PHRASES like PR disaster and PR victory are part of common parlance these days and yet one of the questions I still get on a regular basis is ‘what is it you do?’ No smart comments please.
If you follow the news and social media in particular, it will have been hard to miss the recent United Airlines PR disaster. Earlier this month, United had overbooked a flight from Chicago to Kentucky and asked for volunteers to take a later service. When none came forward, the airline picked four for itself so that it could ensure four United staff could take their place and get to work the next day.
The problems arose when one of the paying passengers, Dr David Dao, refused to get off the plane. United and the airport authorities decided to take physical action and basically Dao was very forcibly lifted and dragged off the plane sustaining at least one facial injury in the process. Needless to say, the violent removal was filmed by some of the other passengers and within hours, the story became an internet sensation.
If ever I needed evidence of the risks for companies taking violent or inappropriate action against customers in the digital age, this was it. I watched as one passenger posted the video material on Twitter and within the hour at least 20 major news organisations got in touch with him, again via Twitter for all to see, to ask for permission to use the footage.
Of course, consent was given to every request and the footage from that passenger’s smartphone was shown all over the world. These days, we call that passenger who gave his footage away for free a ‘citizen journalist’. In our industry when we go to look for extreme examples of the impact of citizen journalism, this one will be near the top of the list of case studies for some years to come. The backlash against United across the internet and on social media platforms like Twitter and Facebook was widespread. There were petitions, calls for a boycott and all sorts of comical parodies of United’s advertising.
At times like those, the actions of the chief executive of the offending organisation become crucial. Step forward United’s Oscar Munoz, the previously respected and well-liked CEO who, ironically, had even been given a Communicator of the Year award by the trade magazine PR Week last year. His reaction needed to be fast, contrite and decisive. Instead, his initial statement the day after was too vague and cautious, obviously influenced by legal advice which was trying to protect the company from any future litigation.
His statement read: “This is an upsetting event to all of us here at United. I apologise for having to re-accommodate these customers. Our team is moving with a sense of urgency to work with the authorities and conduct our own detailed review of what happened.”
Worse was to come when he went far further in a memo to United’s staff that same day suggesting that United employees had “followed established procedures” in ejecting the passenger and that Dao had been “disruptive and belligerent”.
Instead of starting to manage the situation and reduce the negative effects of the incident, Munoz’s actions fanned the flames. His communications, including an internal memo to over 80,000 staff which he and his team must have known would go public, only served to compound the damage caused by Dr Dao violent removal. If it wasn’t in enough trouble, United’s reputation really started to get slaughtered and that immediately knocked $250 million off its share price.

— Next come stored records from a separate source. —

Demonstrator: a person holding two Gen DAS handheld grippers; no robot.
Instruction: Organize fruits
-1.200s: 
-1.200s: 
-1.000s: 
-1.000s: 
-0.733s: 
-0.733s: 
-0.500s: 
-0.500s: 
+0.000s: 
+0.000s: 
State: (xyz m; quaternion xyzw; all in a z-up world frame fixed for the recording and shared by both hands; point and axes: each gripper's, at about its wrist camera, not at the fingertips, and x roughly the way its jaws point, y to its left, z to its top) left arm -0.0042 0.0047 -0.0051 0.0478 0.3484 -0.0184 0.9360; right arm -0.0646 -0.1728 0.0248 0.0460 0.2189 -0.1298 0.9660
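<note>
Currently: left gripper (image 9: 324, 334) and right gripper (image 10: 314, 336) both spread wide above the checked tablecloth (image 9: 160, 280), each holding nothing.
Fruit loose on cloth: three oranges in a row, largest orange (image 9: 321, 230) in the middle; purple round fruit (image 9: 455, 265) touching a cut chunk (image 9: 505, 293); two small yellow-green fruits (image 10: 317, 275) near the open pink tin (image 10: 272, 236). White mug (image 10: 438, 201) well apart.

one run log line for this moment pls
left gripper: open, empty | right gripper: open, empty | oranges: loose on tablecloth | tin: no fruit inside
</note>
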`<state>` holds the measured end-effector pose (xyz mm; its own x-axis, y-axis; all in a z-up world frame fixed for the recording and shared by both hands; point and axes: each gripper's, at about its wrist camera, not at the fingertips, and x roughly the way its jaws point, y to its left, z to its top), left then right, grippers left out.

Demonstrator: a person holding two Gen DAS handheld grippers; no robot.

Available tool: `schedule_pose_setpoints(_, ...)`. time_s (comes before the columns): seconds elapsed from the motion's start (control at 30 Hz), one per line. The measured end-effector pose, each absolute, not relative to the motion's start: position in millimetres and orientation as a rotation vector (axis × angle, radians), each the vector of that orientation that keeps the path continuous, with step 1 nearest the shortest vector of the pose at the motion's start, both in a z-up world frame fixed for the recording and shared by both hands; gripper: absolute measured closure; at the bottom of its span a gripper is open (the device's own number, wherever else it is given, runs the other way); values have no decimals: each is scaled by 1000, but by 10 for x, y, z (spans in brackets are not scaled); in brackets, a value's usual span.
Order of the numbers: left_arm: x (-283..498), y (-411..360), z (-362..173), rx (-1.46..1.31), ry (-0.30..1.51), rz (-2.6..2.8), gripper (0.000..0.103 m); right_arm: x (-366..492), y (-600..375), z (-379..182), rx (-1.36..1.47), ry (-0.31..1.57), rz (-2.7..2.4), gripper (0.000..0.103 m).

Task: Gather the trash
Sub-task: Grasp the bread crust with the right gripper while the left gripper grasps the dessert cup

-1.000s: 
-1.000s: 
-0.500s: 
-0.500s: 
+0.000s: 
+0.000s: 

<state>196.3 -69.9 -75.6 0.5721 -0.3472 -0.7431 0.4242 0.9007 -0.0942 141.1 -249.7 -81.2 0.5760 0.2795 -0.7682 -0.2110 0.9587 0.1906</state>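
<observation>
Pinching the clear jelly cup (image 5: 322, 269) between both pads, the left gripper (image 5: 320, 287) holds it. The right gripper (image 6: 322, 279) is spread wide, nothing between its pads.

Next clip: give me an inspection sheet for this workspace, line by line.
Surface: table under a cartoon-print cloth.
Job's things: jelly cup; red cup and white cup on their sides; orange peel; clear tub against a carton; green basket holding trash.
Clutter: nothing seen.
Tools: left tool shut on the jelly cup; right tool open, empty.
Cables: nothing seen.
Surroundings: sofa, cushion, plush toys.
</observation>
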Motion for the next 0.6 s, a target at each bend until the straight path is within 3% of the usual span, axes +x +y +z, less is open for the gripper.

Seeing the damage, Munoz changed tack the next day and went with the far more contrite and sincere: “The truly horrific event that occurred on this flight has elicited many responses from all of us: outrage, anger, disappointment. I share all of those sentiments, and one above all: my deepest apologies for what happened,” he said.
The statement continued: “Like you I continue to be disturbed by what happened on this flight and I deeply apologize to the customer forcibly removed and to all the customers aboard. No one should ever be mistreated in this way. I want you to know that we take full responsibility and we will work to make it right.”
That's a bit more like it and is the type of statement which, if it had come immediately after the incident, may have reduced the damage and the longevity of the story. The fumbled PR response and Munoz’s switch in approach only served to stretch the story out for at least another 36 hours - a long time in the news world.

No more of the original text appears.